Germany ended one world war and gave the world the next. America ended the second and may now be helping set the conditions for a third. If that feels too harsh, too dramatic, too obscene to say aloud, good. It should. The point is not to flatten history into slogan, and it is not to pretend every era is identical. The point is to force recognition. To ask what it says about a nation when the role reversal no longer sounds absurd. To ask what has decayed in us so badly that people can already see the outline. To ask how a country so obsessed with calling itself the defender of freedom became so comfortable with domination, dehumanization, spectacle, and war.
The deepest horror is not only what America may do. It is what America believes about itself while doing it.
This country still wants the moral language of World War II without the moral discipline that moment required. It still wants to be remembered as the nation that saved the world, even while behaving like a nation that assumes the world may be broken in its name. It still wants tribute for the past while rejecting accountability in the present.
That is how old victories become fuel for new disasters.
Not because they were forgotten. Because they were worshipped so completely that they stopped functioning as warnings.
If America helps drag the world toward another catastrophe, the indictment will not be that we failed to remember World War II. It will be that we remembered it in the most self-serving way possible.
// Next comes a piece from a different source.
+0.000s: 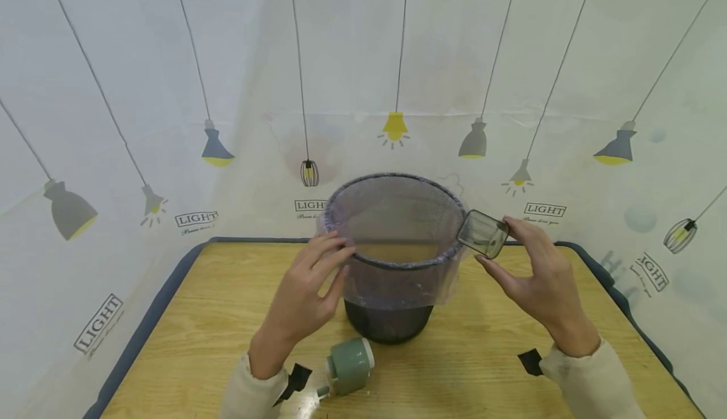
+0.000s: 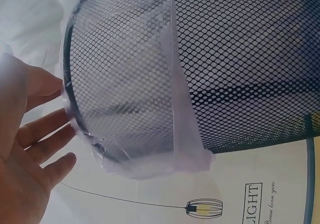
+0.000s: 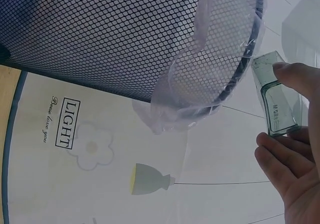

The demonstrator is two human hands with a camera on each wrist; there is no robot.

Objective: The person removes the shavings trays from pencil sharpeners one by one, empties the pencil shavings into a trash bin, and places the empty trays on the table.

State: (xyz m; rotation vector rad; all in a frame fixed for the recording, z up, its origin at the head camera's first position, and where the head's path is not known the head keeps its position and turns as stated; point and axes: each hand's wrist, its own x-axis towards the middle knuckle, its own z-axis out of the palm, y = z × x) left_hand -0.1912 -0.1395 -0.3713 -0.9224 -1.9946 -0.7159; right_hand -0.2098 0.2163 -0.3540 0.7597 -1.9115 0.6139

We remembered our glory, and forgot the warning.
The most damning thing is not that America might help start World War III. It is that America once stood at the end of World War II, wrapped itself in the memory of moral victory, and still learned nothing durable enough to prevent itself from becoming the kind of power history must one day condemn.



I am reminded of an observation made by Friedrich Nietzche, "Be careful who you choose as your enemy because that's who you become most like."
I sincerely hope future historians do not feel the need to hold symposiums determining the start of a Fourth Reich.